Dilma destacou que a próxima etapa são as eleições de 2018. "As elites não têm candidato que consiga apoio popular; mas tem alguém que consegue", disse referindo-se a Lula. É um processo político e jurídico para tentar neutralizar o processo de redistribuição de renda". Dilma afirmou ainda que um segundo tempo do golpe representará para os trabalhadores um ataque "ainda mais radical e com mais retrocessos. Querem tirar do páreo a força mais representativa da esquerda. Depois de desmoralizar 54 milhões de votos, atacaram os direitos da população".

Doutor pela Pontifícia Universidade Católica (PUC) de São Paulo e professor de Filosofia do Direito na universidade, Alvaro Gonzaga é um dos coordenadores do livro, que também tem outros nomes de peso. “É uma obra que congrega um grupo de uma centena de juristas de todo o Brasil que entendem que essa sentença era uma sentença anunciada, uma sentença em que não havia neutralidade naquilo que estavas sendo julgado enem mesmo de imparcialidade”, diz Gonzaga.

A sentença proferida por Moro, segundo a conclusão do livro, carece de fundamentos: “Trata-se de uma decisão que carece dos elementos necessários não só de convicção, mas também de provas. Existem indícios, existem ilações, matérias jornalísticas, mas nada ali se consubstancia como prova para chegar a essa decisão.
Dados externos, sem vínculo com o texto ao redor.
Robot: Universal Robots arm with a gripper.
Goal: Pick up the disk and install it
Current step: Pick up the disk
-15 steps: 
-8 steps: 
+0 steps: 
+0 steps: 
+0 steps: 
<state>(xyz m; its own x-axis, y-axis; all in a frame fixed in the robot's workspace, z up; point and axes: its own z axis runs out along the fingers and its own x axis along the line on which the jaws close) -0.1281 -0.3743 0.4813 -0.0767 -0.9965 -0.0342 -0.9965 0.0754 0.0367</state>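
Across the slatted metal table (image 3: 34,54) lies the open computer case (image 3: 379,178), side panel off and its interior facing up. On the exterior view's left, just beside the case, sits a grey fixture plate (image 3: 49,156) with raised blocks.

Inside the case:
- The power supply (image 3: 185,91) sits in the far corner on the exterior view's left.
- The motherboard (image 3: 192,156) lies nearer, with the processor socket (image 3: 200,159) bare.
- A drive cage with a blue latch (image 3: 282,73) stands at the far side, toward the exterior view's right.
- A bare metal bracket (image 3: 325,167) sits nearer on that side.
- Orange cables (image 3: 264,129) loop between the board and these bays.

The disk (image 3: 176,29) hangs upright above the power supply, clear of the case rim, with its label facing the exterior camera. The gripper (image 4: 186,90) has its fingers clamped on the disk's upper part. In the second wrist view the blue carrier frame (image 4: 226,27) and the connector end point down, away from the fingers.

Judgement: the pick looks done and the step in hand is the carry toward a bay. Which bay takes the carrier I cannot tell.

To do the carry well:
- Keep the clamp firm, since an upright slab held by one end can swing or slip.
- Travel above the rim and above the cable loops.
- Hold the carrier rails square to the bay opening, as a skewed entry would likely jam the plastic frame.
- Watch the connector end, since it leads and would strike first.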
A própria sentença em vários momentos se apresenta quase como um pedido de desculpas por parte do juiz, que diz que não tem nenhuma intenção de perseguir; é uma coisa um tanto perigosa, sobretudo pelo momento político que o país vive”, afirma o advogado.

Segundo Gonzaga, a sociedade brasileira precisa ter atenção à manutenção do Estado de Direito. “Uma das conquistas da Constituição de 1988 foi o chamado ativismo judicial, ou seja, o Poder Judiciário pode ir além daquilo que a lei define, ele pode dar interpretação à lei. Mas, isso pode ser algo perigoso. A gente precisa tomar cuidado com isso, porque a garantia do Estado social e democrático de direito é a necessária luta pela garantia de que ele exista para todos os cidadãos.”

O atual momento do país, diz Gonzaga, é de definição sobre o papel do Poder Judiciário: “Eu penso que hoje o Poder Judiciário passa por um momento de crise sob várias perspectivas, mas que também pode ser um momento de fortalecimento. Então, não dá para dizer de uma maneira generalista que o Poder Judiciário está esvaziado, mas também não dá para dizer que, por enquanto, ele vive um momento de fortalecimento em relação à resposta constitucional aguardada”.

Com a presença dos ex-presidentes, o auditório da FND ficou lotado. Só a entrada de Lula e Dilma demorou perto de meia hora, sob os gritos de 'Volta Dilma' e 'Lula Lá'. O evento foi acompanhado pelos deputados Jandira Feghali, Wadih Damous, Luiz Sergio, Lindbergh Farias, Paulo Teixeira, Benedita da Silva, entre outros deputados e vereadores do PT e PCdoB. A Associação dos Magistrados Brasileiros (AMB), Associação Juízes pela Democracia e o presidente da CUT Nacional, Vagner Freitas.

O deputado Wadih Damous disse que estamos vivendo um Estado de exceção, em que juízes se comportam "como justiceiros, abandonam a toga para virar popstar nos canais de televisão".  Damous referiu-se à ex-presidenta Dilma como alguém "sabidamente honesta, destituída por uma organização criminosa, que ataca os direitos do povo brasileiro". O deputado disse ainda que o alvo principal do golpe orquestrado por Temer é "Lula, simplesmente porque ele governou para os pobres; seu crime foi incorporar os pobres ao orçamento (da União)".